So does this mean that I want my ISP's reading my email? Of course not!

The problem is that the legislative branch is not creating laws that keep up to speed with the ethical problems presented by technology. Lets not get on the Judges' cases for the ISPs reading our email, get on the LEGISLATORS.

In fact, I want to congratulate the judges in this case for making the ruling. Even though it is obvious that it is absurd that the ISPs are reading people's email, the judge did not overstep his authority by trying to create laws, rather than interpret them. This is one of the largest tyrannies that happens in US Politics, judges effectively creating legislation.

So here is a call to all legislators: GET ON THE BALL! New technology has created many new ethical dillemas, and we need the legislators to start dealing with them.

Re:Because email encryption has FAILED

[garcia]

I'm speaking here about an average user, rather than the tech-saavy crowd that populates Slashdot.

And the people that need to be encrypting their emails wouldn't be leaving them out in the open before this ruling anyway.

Those that were concerned about privacy would have encrypted them or used their own service to deliver messages. I am *sure* ISPs are going to just love grepping through emails to look for whatever it is they are looking for.
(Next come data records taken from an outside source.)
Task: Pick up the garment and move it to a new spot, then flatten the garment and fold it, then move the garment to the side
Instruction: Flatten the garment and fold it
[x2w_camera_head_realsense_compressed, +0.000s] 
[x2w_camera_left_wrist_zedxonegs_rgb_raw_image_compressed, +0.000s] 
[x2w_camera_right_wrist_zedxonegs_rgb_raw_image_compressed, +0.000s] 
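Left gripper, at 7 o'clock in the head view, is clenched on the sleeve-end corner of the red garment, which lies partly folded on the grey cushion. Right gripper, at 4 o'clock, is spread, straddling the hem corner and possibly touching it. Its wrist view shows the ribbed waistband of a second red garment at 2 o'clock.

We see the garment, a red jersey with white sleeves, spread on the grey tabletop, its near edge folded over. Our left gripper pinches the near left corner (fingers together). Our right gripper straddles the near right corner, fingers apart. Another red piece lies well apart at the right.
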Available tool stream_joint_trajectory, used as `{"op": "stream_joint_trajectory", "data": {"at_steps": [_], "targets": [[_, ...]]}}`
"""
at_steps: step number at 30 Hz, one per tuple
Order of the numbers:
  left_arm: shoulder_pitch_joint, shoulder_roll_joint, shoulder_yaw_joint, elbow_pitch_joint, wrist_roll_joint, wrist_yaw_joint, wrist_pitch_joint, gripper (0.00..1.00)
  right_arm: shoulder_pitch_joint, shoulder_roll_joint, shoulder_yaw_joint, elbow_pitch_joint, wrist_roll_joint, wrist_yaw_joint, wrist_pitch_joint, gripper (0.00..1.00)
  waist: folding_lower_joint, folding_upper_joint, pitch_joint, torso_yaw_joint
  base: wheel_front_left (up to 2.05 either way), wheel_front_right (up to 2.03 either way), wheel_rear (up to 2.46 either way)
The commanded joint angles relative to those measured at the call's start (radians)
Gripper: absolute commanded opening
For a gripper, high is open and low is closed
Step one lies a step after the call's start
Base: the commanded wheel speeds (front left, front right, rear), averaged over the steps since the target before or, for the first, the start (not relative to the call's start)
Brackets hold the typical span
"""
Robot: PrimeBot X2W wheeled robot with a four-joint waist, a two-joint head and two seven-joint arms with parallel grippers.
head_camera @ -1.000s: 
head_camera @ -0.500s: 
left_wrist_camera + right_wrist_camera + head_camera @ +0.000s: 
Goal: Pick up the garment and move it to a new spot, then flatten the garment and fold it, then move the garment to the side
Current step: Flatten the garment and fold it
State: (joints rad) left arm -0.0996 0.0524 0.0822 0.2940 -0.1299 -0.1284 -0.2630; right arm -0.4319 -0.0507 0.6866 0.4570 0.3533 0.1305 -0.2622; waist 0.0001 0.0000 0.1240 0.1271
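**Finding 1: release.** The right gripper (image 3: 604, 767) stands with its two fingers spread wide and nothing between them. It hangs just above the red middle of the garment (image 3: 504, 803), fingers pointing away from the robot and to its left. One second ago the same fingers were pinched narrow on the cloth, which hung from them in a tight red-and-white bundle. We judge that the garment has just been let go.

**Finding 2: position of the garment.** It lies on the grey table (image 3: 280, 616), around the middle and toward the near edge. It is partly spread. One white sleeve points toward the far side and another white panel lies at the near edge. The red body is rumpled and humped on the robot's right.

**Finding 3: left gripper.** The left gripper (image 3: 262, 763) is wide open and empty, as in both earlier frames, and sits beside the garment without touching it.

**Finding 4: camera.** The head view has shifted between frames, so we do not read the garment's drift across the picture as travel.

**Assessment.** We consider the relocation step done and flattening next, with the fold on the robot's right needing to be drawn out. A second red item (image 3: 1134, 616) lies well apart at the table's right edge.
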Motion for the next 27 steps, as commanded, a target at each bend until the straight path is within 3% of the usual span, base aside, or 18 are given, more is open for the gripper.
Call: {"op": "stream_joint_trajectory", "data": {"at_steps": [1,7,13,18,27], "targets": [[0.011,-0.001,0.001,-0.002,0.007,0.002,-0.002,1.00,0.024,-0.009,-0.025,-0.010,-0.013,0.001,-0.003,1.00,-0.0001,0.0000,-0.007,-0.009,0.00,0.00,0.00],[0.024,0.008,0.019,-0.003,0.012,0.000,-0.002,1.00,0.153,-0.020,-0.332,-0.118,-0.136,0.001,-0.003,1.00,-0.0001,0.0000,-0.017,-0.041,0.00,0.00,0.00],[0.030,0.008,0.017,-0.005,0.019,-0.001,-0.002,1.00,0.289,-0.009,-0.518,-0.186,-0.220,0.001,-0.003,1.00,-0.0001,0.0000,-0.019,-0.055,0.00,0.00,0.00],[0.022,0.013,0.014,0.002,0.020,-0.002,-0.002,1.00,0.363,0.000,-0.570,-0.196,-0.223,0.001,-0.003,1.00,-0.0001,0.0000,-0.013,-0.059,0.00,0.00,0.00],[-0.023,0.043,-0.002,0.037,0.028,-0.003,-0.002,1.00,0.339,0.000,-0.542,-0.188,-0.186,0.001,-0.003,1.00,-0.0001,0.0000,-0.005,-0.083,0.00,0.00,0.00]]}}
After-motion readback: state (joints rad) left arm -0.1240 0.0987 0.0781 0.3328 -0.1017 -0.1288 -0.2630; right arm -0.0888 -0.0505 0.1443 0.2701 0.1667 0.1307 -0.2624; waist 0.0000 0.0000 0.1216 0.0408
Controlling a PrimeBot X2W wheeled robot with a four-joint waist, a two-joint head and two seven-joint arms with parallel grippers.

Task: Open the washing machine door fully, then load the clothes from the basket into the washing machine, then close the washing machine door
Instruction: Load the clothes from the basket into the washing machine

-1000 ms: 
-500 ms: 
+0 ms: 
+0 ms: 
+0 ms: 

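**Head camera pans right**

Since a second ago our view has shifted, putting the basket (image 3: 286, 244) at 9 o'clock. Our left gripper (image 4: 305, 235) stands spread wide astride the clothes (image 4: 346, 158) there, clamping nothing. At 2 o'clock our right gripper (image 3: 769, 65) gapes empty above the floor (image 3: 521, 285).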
I seriously hope that ISPs have something better to do than that.

[tinfoilhat]
If anything, this was funded by the RIAA/MPAA/US Government to find out the subversive terrorists at the expense of those people that don't send important shit in email anyway.
[/tinfoilhat]

Re:Two words

[aardvarkjoe]

More words: This most certainly has to be overturned on a privacy bill of some sort.

Why? It seems much smarter to start encrypting your email than to simply trust a private company to not watch what is done with their equipment.

slippery slope argument

[KillerCow]

The decision finds that the Wiretap Act does not cover interception of communications where the communications are being stored, not transmitted.

That's nice. So now they can use this precedent to listen to your voicemails.

And if we move to VoIP on the telecom's backbone, then they can listen to your conversations... since it is being stored in the router's buffers alone the way.

Re:Two words

[0racle]

You mean that you can say with a straight face that you thought E-Mail was a private medium to begin with? Its sent plain text, through who knows how many intermediaries, then stored on a system you don't have control over. At any one of those points it could be read, even accidentally.

Re:isn't this irrelevant?

[Buzz_Litebeer]

If it is on a postcard they can.

Which is what Email is. Like a electronic post card.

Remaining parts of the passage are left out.